FAA to review air traffic control center computer security
The Federal Aviation Administration (FAA) will review computer security at air traffic control centers nationwide after a government audit found the systems unprepared for potential cyberattacks. Auditors found the FAA hadn't adequately secured computers running at the 20 "en route centers" that direct high-altitude traffic nationwide, according to SecurityFocus. "While having limited exposure to the general public, en route center computer systems need to be better protected," said the report, dated Oct. 1. The assessment comes from the Department of Transportation's Office of Inspector General, in a yearly cybersecurity review required of all federal agencies under the 2002 Federal Information Security Management Act (FISMA). The review covers all of the department's components, but singles out the FAA for special attention as custodian of the nation's air traffic control -- considered a "critical infrastructure" by presidential directive.

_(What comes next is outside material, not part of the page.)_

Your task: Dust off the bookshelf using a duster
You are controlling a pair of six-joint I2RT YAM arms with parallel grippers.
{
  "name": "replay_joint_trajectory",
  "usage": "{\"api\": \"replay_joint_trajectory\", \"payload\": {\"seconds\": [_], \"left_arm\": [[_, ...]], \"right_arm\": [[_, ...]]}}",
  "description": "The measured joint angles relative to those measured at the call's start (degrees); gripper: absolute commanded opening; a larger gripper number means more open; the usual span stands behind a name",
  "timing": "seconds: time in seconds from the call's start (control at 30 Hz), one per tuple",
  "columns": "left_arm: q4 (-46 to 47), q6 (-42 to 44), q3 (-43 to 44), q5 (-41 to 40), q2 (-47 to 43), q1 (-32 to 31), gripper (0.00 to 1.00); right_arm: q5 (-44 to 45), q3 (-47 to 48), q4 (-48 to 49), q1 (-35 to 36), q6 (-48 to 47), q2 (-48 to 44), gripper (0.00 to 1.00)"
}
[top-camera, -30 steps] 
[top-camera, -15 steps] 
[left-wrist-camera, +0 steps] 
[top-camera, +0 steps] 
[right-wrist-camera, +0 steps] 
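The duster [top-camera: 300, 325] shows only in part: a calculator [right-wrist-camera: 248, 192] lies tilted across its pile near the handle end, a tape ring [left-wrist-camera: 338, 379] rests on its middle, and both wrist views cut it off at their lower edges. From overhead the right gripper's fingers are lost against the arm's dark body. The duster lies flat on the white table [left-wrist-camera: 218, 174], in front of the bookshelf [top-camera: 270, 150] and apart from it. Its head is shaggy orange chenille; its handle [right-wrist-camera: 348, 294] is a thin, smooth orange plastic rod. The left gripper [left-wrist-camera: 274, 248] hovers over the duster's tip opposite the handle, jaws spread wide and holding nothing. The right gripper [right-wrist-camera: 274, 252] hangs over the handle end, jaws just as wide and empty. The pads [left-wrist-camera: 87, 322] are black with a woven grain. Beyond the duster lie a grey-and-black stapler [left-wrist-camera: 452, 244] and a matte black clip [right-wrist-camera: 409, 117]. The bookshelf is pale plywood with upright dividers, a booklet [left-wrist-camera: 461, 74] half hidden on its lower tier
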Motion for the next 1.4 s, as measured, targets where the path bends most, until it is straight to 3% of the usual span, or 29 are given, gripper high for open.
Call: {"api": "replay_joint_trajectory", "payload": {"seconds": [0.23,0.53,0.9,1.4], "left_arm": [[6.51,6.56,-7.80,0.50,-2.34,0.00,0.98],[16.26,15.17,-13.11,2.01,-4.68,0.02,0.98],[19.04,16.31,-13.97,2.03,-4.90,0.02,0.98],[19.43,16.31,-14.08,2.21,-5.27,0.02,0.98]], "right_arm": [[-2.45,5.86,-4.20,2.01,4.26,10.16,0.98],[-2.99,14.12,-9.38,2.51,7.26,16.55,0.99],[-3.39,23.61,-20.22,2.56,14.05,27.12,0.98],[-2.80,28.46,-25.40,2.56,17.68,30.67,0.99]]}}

Mandrakesoft fixes Mozilla flaws
Mandrakesoft updates LibTiff
Mandrakesoft has updated LibTiff, fixing vulnerabilities an attacker could use to launch malicious code or cause a denial of service. The problems affect Corporate Server 2.x, Linux 9.x, Multi Network Firewall 8.x and Mandrakelinux 10.0. According to the advisory, researcher Chris Evans "discovered several problems in the RLE (run length encoding) decoders that could lead to arbitrary code execution." Meanwhile, researcher Matthias Clasen "discovered a division by zero through an integer overflow" and researcher Dmitry V. Levin "discovered several integer overflows that caused malloc issues" that can result in a crash or memory corruption.